Tech SPACs have been just as problematic for public investors as IPOs and direct listings. Shares of each are down between 20% and 50% from their highs, but employees have had the ability to sell their vested stock on the open market from day one, cashing in on at least some of their gains. This year, Roblox, Coinbase, Squarespace, ZipRecruiter, Amplitude and Warby Parker debuted via direct listings. Prior to 2021, only four notable companies - Spotify, Slack, Palantir and Asana - had chosen that path to the public market. While still used by a small minority of venture-backed companies, direct listings gained significant traction this year. tech companies this year went public through a direct listing, allowing existing investors to sell right away rather than adding cash to their balance sheets. GitLab reported better-than-expected revenue in its first quarter as a public company, but that didn't seem to matter.įor some newly public companies, lock-ups aren't an issue. The news worsened for GitLab employees on Monday, when the stock sank an additional 9% in extended trading, leaving it just above its IPO price.

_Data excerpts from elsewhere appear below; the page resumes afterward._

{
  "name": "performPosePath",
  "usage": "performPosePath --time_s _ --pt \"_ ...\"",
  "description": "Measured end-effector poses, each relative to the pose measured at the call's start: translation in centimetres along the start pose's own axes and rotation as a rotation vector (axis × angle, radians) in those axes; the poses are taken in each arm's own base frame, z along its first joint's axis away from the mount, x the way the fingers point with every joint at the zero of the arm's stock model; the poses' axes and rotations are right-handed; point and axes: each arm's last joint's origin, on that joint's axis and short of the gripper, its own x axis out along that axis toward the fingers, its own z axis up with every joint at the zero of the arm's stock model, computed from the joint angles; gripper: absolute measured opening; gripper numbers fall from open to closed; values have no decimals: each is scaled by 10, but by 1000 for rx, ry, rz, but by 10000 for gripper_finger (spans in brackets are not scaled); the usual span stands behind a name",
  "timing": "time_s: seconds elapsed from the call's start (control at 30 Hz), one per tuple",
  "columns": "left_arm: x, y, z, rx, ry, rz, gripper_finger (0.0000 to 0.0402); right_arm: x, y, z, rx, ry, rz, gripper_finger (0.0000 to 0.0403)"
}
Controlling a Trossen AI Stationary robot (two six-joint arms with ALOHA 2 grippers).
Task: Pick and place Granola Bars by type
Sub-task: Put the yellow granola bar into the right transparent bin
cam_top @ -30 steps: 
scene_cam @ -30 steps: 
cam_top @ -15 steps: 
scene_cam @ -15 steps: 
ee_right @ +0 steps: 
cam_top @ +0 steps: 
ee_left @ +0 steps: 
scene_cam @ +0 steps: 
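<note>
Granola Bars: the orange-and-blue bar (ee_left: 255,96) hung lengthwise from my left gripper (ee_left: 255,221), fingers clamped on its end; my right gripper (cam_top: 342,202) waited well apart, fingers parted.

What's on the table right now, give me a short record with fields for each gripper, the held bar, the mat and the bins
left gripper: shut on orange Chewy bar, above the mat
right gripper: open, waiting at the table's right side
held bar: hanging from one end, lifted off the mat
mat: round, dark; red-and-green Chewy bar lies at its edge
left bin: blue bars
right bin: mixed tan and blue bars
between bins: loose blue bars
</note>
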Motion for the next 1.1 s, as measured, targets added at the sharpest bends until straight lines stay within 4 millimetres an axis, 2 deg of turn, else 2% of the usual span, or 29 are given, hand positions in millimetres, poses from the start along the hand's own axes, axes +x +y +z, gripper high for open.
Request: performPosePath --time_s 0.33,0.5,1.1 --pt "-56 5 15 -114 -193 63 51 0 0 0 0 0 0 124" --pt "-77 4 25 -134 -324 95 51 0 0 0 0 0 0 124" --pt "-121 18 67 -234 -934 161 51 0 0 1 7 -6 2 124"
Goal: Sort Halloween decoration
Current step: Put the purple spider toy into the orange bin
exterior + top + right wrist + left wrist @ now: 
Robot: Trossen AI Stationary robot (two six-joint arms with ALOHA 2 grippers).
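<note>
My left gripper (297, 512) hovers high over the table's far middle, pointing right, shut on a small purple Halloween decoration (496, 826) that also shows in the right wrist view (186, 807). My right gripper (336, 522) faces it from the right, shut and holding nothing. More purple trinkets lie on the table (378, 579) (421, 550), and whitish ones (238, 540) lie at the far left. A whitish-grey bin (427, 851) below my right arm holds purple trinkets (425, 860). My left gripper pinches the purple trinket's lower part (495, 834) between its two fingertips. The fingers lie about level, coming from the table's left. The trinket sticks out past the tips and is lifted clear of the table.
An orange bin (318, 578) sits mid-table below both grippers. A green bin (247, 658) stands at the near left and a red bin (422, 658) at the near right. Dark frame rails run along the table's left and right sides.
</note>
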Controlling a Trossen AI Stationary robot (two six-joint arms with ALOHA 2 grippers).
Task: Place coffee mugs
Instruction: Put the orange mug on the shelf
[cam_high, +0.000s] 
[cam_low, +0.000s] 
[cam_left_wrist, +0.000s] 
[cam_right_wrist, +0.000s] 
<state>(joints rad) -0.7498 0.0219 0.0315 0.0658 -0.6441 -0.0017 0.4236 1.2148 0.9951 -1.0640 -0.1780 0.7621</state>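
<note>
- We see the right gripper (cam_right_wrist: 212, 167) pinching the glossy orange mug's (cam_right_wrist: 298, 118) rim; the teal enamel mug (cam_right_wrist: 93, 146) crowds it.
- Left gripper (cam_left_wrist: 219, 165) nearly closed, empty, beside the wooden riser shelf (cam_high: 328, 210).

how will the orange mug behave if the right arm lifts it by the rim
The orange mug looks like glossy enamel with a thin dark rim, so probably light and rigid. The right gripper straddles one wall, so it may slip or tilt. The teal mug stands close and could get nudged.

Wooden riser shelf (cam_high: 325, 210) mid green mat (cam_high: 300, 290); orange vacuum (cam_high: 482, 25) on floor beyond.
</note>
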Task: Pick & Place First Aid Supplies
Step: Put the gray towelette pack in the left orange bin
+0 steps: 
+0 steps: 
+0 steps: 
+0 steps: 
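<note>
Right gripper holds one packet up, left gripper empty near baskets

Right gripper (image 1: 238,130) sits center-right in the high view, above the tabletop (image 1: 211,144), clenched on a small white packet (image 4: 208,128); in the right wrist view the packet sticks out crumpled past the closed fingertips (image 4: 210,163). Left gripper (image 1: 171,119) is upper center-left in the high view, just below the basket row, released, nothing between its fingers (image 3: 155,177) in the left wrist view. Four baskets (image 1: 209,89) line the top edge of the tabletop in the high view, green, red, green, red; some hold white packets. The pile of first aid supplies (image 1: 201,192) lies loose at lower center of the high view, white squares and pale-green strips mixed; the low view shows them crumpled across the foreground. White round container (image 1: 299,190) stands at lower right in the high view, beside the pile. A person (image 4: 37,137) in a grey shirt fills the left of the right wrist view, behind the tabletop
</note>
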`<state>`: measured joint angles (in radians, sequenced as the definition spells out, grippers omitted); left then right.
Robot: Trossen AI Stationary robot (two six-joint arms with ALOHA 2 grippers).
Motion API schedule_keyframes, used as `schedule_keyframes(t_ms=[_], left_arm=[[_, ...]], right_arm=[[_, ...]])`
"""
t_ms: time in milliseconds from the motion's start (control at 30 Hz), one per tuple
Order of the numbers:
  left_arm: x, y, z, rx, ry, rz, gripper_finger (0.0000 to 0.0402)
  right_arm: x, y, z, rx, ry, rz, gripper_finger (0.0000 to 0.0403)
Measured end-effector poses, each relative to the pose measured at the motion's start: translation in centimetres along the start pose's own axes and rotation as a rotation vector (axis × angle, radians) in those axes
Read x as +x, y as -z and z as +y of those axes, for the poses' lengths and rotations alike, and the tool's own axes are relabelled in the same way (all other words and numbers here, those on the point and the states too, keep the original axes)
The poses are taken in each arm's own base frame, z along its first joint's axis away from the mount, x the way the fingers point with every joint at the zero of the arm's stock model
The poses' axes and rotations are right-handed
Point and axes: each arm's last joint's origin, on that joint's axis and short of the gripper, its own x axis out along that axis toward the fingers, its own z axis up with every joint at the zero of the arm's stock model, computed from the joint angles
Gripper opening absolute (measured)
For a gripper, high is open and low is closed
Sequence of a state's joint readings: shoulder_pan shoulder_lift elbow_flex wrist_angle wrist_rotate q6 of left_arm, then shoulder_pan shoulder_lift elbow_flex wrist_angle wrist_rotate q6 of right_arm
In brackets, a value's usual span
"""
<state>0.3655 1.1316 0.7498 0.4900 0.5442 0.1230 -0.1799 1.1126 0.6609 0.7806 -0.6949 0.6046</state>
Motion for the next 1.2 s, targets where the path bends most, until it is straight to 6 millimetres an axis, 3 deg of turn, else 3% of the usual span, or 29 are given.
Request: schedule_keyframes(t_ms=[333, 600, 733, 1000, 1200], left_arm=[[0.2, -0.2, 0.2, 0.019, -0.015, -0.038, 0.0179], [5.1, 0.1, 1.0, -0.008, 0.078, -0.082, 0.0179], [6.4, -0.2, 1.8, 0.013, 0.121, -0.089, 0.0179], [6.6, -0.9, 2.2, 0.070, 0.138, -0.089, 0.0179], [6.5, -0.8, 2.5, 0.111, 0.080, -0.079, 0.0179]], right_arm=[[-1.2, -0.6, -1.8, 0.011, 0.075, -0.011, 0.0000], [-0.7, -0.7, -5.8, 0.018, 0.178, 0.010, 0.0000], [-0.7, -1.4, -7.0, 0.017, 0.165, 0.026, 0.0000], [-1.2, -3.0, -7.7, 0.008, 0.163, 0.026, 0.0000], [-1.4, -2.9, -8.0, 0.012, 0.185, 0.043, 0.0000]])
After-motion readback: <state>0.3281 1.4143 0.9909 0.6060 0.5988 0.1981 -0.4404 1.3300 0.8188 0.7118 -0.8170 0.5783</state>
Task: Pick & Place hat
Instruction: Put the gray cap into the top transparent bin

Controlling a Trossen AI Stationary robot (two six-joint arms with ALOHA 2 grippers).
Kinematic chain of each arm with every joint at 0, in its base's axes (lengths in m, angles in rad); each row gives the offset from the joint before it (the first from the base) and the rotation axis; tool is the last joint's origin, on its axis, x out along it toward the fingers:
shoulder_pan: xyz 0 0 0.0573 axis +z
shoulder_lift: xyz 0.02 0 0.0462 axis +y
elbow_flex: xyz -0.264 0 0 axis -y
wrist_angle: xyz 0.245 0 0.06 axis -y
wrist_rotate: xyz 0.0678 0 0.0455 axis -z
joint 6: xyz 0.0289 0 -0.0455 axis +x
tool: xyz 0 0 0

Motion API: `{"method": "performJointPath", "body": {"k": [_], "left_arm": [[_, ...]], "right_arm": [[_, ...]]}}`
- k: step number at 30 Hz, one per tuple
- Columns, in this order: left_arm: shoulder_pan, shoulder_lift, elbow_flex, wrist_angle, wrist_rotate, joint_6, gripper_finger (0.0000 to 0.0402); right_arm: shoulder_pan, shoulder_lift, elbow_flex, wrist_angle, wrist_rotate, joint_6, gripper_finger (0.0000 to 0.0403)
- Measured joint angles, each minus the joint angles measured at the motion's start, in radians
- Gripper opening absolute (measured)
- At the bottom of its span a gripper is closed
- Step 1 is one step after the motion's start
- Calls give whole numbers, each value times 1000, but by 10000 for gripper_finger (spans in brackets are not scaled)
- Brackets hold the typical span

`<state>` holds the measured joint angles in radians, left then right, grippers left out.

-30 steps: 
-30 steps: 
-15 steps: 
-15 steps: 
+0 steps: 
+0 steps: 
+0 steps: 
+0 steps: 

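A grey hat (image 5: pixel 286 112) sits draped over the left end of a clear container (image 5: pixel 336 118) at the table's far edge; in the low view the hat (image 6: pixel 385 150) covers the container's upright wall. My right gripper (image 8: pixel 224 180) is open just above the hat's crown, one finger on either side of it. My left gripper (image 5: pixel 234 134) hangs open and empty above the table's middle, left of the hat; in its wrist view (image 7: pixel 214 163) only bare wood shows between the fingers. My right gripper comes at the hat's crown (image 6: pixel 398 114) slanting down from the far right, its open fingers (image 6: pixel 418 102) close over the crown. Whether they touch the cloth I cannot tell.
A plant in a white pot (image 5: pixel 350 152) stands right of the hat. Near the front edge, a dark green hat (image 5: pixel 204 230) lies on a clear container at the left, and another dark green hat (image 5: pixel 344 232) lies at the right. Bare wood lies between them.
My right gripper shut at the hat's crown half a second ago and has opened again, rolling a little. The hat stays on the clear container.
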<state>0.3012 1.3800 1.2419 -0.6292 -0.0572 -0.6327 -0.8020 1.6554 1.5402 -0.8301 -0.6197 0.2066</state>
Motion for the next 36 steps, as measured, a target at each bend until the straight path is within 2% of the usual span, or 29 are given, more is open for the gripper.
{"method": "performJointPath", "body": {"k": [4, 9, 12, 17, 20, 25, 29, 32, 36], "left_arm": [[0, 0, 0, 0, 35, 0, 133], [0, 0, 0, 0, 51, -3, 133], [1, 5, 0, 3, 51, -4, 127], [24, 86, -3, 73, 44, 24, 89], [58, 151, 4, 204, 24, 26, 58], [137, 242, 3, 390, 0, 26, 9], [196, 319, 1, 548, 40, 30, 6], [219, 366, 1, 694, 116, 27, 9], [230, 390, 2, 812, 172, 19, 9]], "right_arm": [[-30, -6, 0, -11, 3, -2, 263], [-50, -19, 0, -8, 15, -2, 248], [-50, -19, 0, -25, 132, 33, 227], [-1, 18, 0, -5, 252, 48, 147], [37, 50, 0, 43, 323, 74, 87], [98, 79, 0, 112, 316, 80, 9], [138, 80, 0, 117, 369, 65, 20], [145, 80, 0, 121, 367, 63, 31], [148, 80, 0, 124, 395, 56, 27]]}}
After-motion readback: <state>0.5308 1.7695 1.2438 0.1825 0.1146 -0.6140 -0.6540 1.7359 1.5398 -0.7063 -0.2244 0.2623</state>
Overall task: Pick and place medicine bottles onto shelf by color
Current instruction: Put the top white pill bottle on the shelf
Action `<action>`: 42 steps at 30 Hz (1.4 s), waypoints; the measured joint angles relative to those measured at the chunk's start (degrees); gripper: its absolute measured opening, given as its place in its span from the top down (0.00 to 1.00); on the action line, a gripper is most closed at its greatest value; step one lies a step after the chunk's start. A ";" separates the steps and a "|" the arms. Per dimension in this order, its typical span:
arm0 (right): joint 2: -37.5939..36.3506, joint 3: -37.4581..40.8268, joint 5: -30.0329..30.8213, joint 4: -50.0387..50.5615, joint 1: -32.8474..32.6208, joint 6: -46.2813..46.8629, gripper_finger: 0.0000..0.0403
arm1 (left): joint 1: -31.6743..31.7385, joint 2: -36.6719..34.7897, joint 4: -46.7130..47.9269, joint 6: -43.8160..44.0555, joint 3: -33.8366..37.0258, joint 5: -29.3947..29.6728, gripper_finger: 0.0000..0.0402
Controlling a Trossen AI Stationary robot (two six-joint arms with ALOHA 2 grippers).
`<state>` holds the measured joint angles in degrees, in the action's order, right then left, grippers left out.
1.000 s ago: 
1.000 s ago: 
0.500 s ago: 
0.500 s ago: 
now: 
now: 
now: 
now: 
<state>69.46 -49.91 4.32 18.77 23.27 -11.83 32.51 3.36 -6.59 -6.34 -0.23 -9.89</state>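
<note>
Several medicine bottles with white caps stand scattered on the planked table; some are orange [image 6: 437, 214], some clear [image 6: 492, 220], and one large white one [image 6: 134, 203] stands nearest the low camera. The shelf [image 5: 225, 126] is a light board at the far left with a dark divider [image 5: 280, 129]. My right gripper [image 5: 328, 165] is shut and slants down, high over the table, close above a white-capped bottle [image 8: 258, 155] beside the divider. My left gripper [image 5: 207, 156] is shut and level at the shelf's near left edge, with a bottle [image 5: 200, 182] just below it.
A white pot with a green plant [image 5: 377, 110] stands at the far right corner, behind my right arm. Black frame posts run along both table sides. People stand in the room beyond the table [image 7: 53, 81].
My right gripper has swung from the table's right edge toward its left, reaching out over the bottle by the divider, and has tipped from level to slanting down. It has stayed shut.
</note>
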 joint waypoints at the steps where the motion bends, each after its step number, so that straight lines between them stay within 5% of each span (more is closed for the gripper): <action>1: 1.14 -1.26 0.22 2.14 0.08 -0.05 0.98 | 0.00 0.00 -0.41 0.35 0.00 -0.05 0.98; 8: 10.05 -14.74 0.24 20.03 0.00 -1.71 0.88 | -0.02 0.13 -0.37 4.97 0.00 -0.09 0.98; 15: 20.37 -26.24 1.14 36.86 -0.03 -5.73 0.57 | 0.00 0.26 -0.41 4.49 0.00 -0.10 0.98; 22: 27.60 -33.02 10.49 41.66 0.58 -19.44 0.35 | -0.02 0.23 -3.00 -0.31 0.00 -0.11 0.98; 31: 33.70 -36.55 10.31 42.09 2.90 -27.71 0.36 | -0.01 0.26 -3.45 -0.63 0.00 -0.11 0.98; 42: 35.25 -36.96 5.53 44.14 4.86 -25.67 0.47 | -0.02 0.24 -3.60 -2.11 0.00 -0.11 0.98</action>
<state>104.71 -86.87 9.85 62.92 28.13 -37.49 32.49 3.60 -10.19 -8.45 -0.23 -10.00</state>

Coinbase, Didi, UiPath and Robinhood are the four that have fallen below their initial prices.Ĭloud software vendor GitLab, down 35% from its November peak, is also scheduled to hit its lock-up expiration in early 2022. this year, six are still above either their IPO price or, in the case of direct listings, their first trade. Of the 10 most valuable tech companies to go public in the U.S. Rivian is still trading well above its $78 IPO price, but the recent plunge has pulled Freshworks under its offer price. In investors' flight to safety, the people being hit the hardest are employees and other insiders at the companies that haven't yet made it through their post-IPO lock-up period, which typically lasts until six months after the offering.
The index's top holdings are Moderna, Uber, Snowflake and Zoom.Īcross the tech sector, rising inflation and the threat of higher interest rates are battering companies that will require additional outside capital to subsidize growth.
The Renaissance IPO ETF, which tracks stocks of companies to go public in recent years, has fallen 18% in the past three weeks and is down 26% from its record in February. Investors choosing a basket of offerings in the hope of building a diversified portfolio haven't found any safe havens.
Ten of those companies have slid by at least that much in just the last week.Įven worse, 23 of those companies have lost half or more of their value since reaching their highs, including Robinhood, which has plummeted 74% from its top in early August, and LegalZoom, which has plunged 58% since peaking in July. That means the rest are in bear market territory, typically defined as a drop of 20% or more from their peak.